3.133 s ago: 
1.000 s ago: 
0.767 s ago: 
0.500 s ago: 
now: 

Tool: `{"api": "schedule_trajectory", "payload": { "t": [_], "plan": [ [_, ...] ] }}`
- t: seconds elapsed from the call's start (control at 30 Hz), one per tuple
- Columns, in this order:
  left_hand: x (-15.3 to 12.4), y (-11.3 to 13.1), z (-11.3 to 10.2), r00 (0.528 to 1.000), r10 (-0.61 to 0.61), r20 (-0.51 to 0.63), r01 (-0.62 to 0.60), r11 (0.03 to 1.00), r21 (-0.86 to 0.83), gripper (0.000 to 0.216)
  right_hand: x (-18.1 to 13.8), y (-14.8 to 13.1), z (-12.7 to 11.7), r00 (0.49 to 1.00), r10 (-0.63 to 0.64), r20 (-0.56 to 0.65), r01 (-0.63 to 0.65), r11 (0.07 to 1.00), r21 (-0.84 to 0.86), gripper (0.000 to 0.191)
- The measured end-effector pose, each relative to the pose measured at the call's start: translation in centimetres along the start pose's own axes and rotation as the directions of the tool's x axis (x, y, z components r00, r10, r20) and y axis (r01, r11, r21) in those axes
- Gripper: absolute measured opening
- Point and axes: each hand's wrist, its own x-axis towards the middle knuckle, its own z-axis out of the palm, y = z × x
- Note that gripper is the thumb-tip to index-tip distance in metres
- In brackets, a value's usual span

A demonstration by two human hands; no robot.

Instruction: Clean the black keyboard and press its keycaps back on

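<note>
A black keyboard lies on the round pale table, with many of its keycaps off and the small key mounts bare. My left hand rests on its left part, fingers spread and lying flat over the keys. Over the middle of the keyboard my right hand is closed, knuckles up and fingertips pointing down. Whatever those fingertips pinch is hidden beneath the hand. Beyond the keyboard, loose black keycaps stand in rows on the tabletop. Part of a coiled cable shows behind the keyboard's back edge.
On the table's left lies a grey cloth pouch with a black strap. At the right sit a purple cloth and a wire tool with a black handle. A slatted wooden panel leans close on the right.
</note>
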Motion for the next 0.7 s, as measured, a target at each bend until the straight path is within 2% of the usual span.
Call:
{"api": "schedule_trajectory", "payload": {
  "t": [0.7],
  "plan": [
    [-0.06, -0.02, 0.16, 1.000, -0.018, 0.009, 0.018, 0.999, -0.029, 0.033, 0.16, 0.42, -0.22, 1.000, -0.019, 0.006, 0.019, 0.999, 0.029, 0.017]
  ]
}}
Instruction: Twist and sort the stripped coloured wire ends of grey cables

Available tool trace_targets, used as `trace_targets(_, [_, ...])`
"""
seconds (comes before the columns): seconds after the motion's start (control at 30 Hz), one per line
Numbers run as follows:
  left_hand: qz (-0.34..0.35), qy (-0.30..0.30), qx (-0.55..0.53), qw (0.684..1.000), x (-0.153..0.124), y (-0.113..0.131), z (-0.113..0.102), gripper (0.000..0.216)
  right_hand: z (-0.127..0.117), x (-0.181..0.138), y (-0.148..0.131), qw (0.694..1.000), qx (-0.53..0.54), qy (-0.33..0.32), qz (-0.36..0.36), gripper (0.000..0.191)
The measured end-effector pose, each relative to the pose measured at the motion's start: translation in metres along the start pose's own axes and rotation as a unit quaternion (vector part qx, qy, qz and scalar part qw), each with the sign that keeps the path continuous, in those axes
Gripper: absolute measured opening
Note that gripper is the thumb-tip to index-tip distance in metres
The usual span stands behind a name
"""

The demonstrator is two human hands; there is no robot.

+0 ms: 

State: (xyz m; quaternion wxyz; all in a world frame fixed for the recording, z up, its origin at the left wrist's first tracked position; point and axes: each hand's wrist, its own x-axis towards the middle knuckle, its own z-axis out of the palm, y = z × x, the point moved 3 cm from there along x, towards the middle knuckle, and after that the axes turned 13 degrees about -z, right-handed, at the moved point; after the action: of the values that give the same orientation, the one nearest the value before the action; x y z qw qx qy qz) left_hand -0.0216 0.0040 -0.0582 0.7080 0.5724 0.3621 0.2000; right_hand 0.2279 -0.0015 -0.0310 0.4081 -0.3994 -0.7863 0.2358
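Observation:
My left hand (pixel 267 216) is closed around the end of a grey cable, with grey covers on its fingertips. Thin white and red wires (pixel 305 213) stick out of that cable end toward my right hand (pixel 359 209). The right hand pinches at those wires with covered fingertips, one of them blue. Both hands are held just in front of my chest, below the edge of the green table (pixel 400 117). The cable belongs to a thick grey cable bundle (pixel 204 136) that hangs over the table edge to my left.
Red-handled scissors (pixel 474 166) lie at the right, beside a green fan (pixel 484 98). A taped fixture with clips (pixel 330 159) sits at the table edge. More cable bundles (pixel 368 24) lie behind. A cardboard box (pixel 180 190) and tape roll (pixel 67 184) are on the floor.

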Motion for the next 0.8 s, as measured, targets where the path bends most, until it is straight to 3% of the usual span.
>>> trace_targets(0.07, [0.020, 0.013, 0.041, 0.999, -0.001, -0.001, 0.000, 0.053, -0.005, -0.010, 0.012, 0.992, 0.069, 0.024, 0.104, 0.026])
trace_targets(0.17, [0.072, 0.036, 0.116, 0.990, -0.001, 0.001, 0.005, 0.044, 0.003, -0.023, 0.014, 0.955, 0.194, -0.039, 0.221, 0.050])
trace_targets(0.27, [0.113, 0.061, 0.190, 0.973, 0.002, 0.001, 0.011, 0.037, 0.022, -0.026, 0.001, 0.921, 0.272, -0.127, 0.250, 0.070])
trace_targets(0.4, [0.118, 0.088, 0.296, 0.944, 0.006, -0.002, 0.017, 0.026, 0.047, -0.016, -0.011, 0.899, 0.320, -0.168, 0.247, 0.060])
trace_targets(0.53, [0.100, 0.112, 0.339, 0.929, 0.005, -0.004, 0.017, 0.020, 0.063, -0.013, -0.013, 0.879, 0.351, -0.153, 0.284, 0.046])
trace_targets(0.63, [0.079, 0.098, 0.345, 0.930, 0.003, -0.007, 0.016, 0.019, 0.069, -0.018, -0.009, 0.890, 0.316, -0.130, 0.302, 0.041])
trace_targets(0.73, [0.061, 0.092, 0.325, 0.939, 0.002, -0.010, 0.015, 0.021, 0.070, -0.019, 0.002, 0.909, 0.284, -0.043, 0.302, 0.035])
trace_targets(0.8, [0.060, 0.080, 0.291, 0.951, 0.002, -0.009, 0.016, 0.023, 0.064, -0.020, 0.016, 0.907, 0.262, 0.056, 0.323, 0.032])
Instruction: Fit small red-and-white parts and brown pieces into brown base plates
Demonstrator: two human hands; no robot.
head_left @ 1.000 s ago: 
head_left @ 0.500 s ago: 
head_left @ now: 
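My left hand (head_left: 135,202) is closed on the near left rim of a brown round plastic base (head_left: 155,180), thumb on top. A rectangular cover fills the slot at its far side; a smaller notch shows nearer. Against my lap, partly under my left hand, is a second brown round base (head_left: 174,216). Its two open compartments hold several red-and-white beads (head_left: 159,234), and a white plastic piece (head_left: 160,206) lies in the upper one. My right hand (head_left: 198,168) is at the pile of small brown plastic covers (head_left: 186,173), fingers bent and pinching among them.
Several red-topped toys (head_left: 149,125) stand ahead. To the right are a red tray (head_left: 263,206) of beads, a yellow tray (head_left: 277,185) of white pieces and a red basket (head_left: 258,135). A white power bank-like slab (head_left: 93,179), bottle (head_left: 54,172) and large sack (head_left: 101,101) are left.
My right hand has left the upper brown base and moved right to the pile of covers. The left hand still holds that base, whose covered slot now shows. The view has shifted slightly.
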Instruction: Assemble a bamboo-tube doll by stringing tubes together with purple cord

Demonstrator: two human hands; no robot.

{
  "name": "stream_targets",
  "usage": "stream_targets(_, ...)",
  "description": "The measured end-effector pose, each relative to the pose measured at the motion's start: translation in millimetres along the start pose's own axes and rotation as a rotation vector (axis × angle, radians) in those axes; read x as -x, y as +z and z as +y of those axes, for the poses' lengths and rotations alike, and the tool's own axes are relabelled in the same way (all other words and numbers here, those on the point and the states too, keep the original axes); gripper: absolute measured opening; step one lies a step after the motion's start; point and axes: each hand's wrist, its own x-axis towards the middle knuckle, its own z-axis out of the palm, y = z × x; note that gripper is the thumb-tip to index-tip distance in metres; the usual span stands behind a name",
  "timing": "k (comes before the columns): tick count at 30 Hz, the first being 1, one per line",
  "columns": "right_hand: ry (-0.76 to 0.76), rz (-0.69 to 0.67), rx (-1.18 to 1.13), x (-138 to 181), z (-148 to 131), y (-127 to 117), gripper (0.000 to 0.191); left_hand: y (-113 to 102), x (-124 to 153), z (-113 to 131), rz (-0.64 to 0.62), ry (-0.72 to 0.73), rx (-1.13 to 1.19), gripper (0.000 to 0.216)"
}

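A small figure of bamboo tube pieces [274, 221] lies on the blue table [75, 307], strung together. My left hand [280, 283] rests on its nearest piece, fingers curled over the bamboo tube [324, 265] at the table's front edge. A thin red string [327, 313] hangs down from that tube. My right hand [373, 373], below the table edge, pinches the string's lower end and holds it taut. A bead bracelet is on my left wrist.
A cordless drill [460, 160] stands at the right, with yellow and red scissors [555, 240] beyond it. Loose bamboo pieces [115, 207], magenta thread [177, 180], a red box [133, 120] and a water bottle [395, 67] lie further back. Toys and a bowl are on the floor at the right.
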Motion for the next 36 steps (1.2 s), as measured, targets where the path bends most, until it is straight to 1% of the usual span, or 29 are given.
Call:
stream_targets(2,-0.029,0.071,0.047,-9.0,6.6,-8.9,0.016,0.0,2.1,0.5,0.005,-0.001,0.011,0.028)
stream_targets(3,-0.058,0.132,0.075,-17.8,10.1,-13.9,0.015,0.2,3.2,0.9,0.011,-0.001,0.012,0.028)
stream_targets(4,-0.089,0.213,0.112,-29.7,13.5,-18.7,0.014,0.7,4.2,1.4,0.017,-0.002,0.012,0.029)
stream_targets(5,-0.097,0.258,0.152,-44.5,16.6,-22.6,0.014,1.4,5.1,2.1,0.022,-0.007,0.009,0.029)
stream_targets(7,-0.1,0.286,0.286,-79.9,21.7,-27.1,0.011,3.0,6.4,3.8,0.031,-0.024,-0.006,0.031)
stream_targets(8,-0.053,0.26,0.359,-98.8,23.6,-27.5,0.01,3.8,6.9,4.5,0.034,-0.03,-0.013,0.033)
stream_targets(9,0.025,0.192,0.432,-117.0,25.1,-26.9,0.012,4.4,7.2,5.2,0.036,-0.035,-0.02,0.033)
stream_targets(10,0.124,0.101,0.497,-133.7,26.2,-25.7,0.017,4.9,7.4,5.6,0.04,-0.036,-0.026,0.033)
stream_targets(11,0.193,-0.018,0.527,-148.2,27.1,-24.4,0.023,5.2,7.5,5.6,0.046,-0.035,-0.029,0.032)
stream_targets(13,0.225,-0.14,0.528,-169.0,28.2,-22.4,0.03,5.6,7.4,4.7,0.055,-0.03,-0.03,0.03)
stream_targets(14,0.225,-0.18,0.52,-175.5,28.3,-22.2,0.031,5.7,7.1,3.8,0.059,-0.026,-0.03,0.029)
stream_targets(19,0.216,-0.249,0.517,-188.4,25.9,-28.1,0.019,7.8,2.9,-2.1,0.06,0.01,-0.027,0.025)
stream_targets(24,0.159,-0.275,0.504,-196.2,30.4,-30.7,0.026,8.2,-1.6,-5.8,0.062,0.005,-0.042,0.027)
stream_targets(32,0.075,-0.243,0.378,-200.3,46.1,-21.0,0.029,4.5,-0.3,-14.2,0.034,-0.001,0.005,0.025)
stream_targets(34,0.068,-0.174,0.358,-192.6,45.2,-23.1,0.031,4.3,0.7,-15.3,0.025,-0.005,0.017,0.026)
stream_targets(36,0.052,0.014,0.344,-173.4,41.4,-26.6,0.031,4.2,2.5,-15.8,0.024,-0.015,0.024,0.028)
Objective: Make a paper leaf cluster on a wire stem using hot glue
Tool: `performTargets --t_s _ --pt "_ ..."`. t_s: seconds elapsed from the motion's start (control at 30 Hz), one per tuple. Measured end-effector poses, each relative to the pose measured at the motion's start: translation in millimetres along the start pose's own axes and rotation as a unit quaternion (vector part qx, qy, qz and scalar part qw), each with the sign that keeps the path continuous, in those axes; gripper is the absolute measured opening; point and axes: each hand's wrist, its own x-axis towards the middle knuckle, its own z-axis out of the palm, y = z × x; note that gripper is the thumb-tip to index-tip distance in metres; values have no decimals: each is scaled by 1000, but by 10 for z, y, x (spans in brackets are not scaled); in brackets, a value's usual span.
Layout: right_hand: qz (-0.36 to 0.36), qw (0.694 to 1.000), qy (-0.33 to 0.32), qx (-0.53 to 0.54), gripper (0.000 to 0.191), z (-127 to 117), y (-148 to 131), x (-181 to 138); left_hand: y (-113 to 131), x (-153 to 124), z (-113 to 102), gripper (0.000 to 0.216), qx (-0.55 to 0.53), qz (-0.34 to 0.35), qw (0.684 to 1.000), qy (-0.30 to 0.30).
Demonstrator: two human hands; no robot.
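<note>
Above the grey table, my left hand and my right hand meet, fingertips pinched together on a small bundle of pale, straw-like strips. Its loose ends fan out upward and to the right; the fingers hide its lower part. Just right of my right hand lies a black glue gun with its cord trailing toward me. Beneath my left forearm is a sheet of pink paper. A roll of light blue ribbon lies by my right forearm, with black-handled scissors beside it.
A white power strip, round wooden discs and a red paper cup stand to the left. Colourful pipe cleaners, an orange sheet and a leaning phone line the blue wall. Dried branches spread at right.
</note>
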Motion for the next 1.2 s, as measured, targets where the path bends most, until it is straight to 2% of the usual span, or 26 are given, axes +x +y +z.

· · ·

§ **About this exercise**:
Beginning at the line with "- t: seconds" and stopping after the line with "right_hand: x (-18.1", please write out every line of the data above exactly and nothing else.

§ **Finished exercise**:
- t: seconds elapsed from the call's start (control at 30 Hz), one per tuple
- Columns, in this order:
  left_hand: x (-15.3 to 12.4), y (-11.3 to 13.1), z (-11.3 to 10.2), r00 (0.528 to 1.000), r10 (-0.61 to 0.61), r20 (-0.51 to 0.63), r01 (-0.62 to 0.60), r11 (0.03 to 1.00), r21 (-0.86 to 0.83), gripper (0.000 to 0.216)
  right_hand: x (-18.1 to 13.8), y (-14.8 to 13.1), z (-12.7 to 11.7), r00 (0.49 to 1.00), r10 (-0.63 to 0.64), r20 (-0.56 to 0.65), r01 (-0.63 to 0.65), r11 (0.07 to 1.00), r21 (-0.84 to 0.86), gripper (0.000 to 0.191)

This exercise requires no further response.